Sie ist eine Frau, die nicht mehr jung ist, alt aber auch nicht, eine dem Alter trotzende, noch wendige Frau. Eine von diesen, nach der sich ein Dreißigjähriger versehentlich umschaut, und den Irrtum erst spürt, wenn er ihr ins Gesicht schaut.

Sie ist in Trauer, sie oder ich und irgendwann du. Abweisend wirkt sie und in ihre Falten und auf ihre Stirn sind viele Fragen, unlesbar für ihn und für jeden, geschrieben. Halt suchend geht sie, leicht schwankend, die Gänge entlang, fährt quer durchs Land, vom östlichen Norden zum südlichen Westen. Sie reist durch die Kreise, Landschaften, Hügel und Städte. Wie heißen sie noch? Sie ist diese Strecke in diesem Winter mehrmals gefahren, zweimal im Monat. Sie sollte sie kennen, die Namen. Jetzt hat sie Schwarz im Gepäck.

Sie ist nicht allein mit dieser Sache, so viel ist klar. Ihr Freund in Hochstein ist einen Monat vorher gefahren. Die Freundin aus Borsik fuhr vor zwei Jahren. Ein Nachbar von ihr fährt sogar zeitgleich, wenngleich in die andere Richtung.
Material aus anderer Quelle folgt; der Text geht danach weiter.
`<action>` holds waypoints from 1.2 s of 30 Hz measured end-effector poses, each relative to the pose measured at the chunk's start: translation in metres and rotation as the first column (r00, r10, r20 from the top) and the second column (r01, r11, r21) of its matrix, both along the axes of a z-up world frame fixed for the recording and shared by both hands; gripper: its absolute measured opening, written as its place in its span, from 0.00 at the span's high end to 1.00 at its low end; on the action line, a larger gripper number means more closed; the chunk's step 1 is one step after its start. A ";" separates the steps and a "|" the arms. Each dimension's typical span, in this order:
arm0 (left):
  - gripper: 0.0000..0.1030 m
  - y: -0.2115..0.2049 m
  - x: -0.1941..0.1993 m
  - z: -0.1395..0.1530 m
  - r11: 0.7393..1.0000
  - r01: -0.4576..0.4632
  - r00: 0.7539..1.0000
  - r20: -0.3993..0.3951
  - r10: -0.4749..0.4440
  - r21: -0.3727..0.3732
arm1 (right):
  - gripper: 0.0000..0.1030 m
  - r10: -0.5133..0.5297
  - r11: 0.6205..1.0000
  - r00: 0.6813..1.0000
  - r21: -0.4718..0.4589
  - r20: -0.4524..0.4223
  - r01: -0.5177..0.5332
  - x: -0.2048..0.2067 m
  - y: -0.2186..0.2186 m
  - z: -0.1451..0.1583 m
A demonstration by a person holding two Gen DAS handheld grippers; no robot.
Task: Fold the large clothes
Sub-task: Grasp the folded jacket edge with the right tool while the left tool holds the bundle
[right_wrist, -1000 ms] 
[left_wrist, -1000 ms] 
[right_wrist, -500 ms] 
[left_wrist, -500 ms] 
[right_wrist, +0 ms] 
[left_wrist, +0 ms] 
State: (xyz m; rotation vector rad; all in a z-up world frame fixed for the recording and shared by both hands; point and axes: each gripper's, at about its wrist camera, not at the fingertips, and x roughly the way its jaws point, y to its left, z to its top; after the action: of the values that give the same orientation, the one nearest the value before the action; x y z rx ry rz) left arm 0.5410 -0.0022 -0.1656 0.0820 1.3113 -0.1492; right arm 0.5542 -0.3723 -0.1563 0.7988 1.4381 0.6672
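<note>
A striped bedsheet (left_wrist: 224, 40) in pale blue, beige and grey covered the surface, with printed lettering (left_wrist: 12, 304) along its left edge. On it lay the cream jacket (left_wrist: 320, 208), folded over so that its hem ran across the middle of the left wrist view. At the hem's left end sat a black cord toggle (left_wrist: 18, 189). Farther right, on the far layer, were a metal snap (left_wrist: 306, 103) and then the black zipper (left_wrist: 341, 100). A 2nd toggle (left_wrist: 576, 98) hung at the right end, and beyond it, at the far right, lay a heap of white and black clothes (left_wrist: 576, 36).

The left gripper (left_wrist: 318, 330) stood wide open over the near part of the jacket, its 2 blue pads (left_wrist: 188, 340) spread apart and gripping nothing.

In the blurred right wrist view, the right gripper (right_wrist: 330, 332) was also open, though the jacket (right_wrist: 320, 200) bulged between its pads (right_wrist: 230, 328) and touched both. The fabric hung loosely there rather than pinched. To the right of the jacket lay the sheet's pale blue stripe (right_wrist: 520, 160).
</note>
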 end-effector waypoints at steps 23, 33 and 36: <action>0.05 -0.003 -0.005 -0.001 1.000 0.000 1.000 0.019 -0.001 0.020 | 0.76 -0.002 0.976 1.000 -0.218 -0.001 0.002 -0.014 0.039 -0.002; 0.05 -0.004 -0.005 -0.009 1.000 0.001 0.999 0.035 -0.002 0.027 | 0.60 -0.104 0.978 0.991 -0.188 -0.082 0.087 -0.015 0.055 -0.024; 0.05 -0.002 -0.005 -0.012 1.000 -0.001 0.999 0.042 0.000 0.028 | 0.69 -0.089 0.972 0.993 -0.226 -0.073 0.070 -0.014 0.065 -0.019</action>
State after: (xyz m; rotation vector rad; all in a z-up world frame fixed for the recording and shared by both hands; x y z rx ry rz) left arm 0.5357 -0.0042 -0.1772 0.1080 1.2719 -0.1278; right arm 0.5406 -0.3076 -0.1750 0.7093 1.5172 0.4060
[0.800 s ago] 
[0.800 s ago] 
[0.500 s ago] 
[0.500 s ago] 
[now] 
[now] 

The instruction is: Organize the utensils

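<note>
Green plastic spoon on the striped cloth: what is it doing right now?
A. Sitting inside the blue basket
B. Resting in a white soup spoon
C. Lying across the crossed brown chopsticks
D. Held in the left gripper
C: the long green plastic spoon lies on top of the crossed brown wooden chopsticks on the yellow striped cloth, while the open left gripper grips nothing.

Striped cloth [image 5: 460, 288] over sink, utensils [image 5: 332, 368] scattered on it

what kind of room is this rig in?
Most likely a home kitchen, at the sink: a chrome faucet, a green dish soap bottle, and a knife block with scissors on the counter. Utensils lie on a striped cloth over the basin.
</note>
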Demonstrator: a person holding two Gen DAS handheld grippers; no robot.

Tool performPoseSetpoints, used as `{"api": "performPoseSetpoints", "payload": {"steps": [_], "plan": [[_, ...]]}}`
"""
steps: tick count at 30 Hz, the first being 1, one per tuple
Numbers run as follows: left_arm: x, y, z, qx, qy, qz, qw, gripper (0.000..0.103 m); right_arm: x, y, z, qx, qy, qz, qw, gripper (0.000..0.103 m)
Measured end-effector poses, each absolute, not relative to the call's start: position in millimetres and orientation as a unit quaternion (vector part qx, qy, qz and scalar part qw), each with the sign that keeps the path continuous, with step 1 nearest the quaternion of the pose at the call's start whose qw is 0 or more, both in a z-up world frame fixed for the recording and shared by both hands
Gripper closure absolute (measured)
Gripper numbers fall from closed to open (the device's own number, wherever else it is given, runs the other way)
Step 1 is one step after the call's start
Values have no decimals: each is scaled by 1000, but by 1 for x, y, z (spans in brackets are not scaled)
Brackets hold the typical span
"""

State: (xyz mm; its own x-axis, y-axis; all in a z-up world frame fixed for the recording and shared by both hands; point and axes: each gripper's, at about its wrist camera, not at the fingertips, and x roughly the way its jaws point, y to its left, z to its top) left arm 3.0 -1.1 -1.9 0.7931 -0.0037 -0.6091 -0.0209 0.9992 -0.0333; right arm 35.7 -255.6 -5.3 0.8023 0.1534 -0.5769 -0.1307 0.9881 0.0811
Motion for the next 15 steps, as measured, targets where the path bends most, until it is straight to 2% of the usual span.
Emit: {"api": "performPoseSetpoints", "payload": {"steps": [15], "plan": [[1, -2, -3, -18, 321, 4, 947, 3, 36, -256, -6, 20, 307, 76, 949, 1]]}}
Das ist ein seltsamer Trost.

Wenn er nun stirbt, den ich mein ganzes Leben gekannt habe, der immer da war, auch wenn er nicht anwesend war, dann endet mit diesem Menschen ein Teil von mir selbst. Wenn er nun stirbt, der schon von Anbeginn da war und der mich, sagen wir, zweihundertfünfundachtzig Tage vor meiner eigenen Geburt in einem Akt der Enthemmung, euphorisch, vielleicht ja aus Liebe, gezeugt hat, dann ist mit ihm vor allem genau dieser Anfang verschwunden, die Kraft dieses Anfangs und seine Chemie und etwas von dem, was man Verbundensein nennt. Die Wurzeln oder mein Stamm, der Boden all meiner Stärken und Schwächen, er ist dann weg.

Das denkt die Frau mit dem Namen Beate, so oder ähnlich, nachdem sie lange genug aus ihrem Fenster gestarrt hat, auf diese Hügel zwischen den Tunneln, auf brache Felder und Städte, die allesamt schlafen oder erstarrt sind.

Es ist ihr Winter der Lichtlosigkeit, ein Stillstand, ein Warten, ein Aushalten müssen. Ihr Vater wird sterben, mein Vater und deiner. Wie unsere Mütter. Sie gehen uns glücklicherweise, muss man ja sagen, in ihre Gräber und Urnen voraus. Nicht das Geringste gibt es zu klagen.